In terms of parent/child relationships, I think this is worth repeating:
Greatly enabling the parent to love the child unconditionally is the
realization that the development of their child's limbic system is years ahead of his prefrontal cortex. This simply means that he is not an adult! Armed with this knowledge, it is easier to appreciate why children may at times appear irresponsible, selfish, impulsive, immature and inconsiderate. The fact that puppies act like puppies and not like grown dogs is readily accepted. Yet parents have trouble accepting normalcy in their own child!
This is more than likely due to the fact that the parent?s own normal, childish behavior was not accepted unconditionally in their childhood. It's a viscous, incidious cycle and can take considerable effort to break. It can be exceedingly difficult to have unconditional love for your child if you you never experienced it. Disrespect can be subtle, and much disrespect toward children is condoned and accepted as desirable in our society. Long ago it was believed that children were just little adults with all the capabilities of adults, and were expected to act as such or face harsh punishment. Science and objective observation has shown that not to be the case. Little ones don't yet possess the skills of self control, which is something useful for humans to master. If a parent doesn't possess self control, their child likely will not, because they aren't capable of assisting their child's mastery in that area. Many kids reach adolescence with no ability to self monitor and control.
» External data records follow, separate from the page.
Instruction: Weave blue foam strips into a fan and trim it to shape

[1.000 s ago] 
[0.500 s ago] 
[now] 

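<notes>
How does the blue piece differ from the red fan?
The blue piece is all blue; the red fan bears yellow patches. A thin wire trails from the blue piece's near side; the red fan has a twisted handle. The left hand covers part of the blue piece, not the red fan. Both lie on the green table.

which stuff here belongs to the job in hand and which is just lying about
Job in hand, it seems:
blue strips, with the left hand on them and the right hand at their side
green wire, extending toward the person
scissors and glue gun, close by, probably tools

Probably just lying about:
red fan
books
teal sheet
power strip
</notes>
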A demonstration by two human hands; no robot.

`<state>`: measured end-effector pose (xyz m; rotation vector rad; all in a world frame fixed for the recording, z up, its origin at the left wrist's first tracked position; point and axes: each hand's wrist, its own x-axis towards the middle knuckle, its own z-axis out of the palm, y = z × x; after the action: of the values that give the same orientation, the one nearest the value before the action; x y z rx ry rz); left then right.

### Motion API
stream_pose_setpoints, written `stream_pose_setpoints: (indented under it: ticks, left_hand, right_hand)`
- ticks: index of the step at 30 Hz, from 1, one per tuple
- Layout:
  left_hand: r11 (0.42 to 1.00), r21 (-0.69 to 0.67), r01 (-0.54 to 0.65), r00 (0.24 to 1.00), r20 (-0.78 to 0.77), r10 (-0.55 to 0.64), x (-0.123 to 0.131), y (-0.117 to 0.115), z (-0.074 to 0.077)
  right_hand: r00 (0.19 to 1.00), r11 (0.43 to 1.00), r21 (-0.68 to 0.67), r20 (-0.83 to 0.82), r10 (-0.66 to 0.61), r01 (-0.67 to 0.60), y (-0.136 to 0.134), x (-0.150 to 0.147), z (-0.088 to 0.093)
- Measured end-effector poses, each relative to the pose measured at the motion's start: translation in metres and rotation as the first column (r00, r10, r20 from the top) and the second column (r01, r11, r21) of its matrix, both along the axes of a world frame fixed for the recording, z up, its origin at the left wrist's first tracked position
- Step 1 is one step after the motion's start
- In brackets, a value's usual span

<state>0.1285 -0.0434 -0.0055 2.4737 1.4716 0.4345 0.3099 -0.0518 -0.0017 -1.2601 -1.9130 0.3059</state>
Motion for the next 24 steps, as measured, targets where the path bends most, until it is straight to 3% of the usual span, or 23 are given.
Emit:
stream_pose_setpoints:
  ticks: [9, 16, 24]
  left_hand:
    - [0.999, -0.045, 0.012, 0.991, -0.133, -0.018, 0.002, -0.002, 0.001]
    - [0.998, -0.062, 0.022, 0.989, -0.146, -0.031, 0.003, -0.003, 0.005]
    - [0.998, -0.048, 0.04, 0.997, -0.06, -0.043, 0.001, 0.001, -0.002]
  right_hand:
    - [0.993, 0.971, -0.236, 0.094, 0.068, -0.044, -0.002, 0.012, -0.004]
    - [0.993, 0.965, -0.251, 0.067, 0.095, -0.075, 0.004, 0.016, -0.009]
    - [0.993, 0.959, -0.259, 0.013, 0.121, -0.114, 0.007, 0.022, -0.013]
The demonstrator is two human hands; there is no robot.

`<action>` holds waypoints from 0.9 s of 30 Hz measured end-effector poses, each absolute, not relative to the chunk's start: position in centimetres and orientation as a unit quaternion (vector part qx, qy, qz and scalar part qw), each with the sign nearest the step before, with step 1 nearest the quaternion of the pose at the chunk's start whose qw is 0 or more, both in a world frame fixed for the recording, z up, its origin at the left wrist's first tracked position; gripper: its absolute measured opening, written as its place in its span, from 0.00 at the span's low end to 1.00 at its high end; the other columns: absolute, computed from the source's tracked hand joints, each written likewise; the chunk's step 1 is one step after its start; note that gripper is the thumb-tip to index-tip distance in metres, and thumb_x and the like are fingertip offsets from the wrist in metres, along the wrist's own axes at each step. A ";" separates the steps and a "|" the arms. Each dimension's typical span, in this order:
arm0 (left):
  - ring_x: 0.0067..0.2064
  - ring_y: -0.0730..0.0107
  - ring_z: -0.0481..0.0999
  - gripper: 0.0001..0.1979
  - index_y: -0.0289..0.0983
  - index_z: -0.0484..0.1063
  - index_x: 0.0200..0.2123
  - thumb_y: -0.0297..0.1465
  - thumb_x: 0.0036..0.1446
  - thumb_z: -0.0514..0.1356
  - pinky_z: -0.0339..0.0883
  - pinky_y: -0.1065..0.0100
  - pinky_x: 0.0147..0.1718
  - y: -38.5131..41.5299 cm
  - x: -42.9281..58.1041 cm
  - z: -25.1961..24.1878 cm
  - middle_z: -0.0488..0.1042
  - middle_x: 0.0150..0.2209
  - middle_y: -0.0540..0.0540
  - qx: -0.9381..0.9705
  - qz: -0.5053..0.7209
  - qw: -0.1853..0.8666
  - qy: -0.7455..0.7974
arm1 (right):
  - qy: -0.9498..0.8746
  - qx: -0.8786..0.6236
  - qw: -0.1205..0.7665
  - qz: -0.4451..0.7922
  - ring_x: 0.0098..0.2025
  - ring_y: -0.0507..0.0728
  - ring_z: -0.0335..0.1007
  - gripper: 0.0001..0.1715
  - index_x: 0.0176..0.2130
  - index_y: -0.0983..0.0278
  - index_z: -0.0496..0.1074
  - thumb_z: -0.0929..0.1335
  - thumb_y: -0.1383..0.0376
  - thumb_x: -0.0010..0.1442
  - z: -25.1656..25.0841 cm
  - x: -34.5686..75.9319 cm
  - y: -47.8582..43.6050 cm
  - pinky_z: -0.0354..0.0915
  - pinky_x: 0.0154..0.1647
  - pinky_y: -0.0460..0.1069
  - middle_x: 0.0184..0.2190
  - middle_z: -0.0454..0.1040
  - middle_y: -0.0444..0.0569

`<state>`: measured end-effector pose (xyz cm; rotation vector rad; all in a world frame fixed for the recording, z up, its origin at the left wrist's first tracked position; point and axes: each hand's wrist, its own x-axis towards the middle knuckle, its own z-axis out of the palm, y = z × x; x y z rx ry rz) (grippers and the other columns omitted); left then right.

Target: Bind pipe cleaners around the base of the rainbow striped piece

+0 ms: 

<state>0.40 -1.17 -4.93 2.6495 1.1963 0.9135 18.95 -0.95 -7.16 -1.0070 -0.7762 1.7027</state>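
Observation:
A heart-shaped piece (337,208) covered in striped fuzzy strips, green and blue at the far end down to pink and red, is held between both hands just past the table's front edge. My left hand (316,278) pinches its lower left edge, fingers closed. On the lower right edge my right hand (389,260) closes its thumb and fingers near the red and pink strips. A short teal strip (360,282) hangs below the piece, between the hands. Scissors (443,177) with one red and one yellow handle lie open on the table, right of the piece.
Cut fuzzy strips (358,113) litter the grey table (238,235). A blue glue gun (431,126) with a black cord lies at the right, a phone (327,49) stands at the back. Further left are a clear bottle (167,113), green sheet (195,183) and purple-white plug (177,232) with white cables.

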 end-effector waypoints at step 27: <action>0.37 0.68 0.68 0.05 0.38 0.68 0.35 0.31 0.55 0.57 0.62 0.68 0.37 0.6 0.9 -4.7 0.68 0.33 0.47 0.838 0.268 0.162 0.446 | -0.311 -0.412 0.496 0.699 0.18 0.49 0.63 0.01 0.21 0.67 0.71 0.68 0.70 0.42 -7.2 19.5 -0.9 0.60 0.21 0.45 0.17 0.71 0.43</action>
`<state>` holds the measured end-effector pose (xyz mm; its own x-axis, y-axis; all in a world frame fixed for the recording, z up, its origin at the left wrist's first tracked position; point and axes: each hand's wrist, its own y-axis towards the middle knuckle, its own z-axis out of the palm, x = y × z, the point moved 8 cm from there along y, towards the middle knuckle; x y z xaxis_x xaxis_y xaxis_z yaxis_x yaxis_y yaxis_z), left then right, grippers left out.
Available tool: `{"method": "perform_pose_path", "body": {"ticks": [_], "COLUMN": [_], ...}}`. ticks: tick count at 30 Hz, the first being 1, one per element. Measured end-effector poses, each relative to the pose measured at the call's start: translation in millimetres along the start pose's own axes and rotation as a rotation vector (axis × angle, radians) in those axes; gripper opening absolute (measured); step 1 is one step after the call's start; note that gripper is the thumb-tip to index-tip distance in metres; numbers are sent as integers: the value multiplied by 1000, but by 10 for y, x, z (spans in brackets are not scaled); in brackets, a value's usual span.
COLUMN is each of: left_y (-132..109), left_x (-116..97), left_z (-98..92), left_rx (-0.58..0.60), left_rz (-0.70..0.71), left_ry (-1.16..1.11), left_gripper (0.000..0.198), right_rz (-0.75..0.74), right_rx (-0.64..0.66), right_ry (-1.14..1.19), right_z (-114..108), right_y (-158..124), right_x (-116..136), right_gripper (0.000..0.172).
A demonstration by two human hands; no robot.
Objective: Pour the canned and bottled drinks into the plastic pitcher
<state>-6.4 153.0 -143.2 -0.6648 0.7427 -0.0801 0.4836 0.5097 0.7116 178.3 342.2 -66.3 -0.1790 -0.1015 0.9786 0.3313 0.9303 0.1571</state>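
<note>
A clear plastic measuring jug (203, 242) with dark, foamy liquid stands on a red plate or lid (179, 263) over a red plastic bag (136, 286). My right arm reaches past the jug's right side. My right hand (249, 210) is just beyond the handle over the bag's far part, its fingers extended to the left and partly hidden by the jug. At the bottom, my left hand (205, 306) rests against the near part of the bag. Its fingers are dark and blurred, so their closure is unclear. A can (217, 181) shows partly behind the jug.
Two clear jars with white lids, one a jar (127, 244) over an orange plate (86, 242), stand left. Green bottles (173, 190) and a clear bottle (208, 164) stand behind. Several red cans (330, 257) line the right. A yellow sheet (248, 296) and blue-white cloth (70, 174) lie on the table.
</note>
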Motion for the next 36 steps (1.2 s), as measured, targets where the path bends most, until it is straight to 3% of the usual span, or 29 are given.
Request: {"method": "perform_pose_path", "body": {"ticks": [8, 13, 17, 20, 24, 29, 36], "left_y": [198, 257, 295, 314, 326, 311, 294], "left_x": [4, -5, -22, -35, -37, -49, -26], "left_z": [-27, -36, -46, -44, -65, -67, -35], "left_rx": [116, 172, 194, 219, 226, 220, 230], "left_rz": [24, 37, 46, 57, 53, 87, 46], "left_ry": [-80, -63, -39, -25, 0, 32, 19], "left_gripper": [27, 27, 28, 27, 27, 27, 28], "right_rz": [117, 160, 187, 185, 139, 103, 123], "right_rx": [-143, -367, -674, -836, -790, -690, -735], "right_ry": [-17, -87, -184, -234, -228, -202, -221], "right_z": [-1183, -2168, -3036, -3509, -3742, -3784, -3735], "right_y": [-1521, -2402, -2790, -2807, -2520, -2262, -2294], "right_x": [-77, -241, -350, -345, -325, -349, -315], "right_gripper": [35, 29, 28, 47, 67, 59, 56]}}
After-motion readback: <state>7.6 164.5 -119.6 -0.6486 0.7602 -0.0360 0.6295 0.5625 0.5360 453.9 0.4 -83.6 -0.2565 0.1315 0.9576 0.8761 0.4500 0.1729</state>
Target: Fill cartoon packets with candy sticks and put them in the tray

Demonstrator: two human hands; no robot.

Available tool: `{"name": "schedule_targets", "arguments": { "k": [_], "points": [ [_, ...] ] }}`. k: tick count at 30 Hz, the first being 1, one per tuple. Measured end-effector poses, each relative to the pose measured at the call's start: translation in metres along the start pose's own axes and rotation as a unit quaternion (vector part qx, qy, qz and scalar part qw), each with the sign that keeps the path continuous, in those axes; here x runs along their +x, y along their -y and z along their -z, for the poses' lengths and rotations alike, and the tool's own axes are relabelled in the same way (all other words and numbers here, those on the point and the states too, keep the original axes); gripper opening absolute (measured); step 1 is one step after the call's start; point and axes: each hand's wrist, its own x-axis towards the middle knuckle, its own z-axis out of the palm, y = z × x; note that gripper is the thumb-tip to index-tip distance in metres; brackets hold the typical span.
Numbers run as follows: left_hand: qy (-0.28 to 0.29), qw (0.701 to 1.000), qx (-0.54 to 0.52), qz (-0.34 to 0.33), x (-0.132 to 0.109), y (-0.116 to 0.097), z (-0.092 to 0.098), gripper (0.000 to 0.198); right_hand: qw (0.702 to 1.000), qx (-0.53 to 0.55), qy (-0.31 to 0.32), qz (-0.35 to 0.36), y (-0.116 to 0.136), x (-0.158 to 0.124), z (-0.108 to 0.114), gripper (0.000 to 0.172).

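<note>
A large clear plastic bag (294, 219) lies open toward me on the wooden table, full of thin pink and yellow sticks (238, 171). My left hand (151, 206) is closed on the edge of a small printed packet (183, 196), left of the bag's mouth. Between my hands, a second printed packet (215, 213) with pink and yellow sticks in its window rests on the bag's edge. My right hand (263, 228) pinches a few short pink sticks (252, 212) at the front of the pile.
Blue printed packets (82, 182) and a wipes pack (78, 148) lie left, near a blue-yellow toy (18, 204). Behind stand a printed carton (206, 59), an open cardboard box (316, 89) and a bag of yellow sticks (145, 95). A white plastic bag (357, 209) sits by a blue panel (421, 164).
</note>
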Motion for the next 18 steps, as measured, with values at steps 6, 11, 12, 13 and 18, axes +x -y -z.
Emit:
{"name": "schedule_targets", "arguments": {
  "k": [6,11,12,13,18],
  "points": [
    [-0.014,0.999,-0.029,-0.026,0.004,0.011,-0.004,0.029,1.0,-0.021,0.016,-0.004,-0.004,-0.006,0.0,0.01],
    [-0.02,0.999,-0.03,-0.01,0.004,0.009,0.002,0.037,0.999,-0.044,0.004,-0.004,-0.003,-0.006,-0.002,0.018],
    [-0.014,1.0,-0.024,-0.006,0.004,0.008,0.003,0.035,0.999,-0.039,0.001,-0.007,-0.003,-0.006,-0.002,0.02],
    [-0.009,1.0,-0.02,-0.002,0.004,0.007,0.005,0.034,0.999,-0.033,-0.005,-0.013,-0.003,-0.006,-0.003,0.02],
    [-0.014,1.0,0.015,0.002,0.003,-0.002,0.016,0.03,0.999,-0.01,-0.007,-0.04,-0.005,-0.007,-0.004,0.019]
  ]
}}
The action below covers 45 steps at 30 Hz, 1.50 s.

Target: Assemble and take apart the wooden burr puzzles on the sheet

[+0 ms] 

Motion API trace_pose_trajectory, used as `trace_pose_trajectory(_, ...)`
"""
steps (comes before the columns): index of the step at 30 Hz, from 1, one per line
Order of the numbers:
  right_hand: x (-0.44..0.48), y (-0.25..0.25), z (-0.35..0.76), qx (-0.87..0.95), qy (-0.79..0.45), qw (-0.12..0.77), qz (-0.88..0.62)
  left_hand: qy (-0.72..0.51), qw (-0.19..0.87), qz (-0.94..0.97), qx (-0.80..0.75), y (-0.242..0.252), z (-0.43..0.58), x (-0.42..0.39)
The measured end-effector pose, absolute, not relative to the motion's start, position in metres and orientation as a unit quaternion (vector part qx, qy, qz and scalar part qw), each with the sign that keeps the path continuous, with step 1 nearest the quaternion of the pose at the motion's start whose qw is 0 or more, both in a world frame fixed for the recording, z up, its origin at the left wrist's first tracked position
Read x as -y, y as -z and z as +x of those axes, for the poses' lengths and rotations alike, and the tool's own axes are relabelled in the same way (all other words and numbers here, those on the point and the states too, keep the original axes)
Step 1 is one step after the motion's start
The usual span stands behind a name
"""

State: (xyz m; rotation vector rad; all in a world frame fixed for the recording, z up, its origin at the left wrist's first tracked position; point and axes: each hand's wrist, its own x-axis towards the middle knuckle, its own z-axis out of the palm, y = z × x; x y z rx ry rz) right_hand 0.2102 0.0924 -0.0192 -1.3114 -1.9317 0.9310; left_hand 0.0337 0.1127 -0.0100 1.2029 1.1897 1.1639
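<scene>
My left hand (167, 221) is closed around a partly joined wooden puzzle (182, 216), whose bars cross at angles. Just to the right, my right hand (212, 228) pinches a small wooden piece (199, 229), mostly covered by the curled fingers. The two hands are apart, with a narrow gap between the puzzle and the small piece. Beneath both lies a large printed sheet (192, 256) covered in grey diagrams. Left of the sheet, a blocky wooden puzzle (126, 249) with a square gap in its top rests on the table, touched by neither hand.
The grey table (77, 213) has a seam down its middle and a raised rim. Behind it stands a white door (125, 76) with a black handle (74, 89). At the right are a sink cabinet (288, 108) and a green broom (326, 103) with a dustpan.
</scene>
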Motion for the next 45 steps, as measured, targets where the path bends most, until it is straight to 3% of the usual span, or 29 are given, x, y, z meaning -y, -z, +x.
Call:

When a kid screams, "I hate you", many parents take it literally and personally. With their limited skills, "I hate you" is their best/only way of saying they feel disrespected, and chances are almost certain, they are reacting to disrespect. One must also wonder where a young child has heard, "I hate you"? Mom to dad, dad to child? "I hate you", more times than not, means, I feel hurt, scared, frustrated... but ultimately disrespected. Wee ones tend not to harbor resentment. But the older a child becomes, the stronger the drive to defend against disrespect- a survival technique. Hence the issues that arise in adolescence. Lacking unconditional love, having been disrepected, not taught self monitoring/ control skills, they too often land in warehouses where they will be further disrespected until their will is broken and they conform (or get kicked out). Not because they've learned respect in a respectful environment, but because they fear punishment. They learn to "act" as expected.... goes back to that old belief that kids are little adults.
It's 2007. When will they learn? When will they eeeeever learn?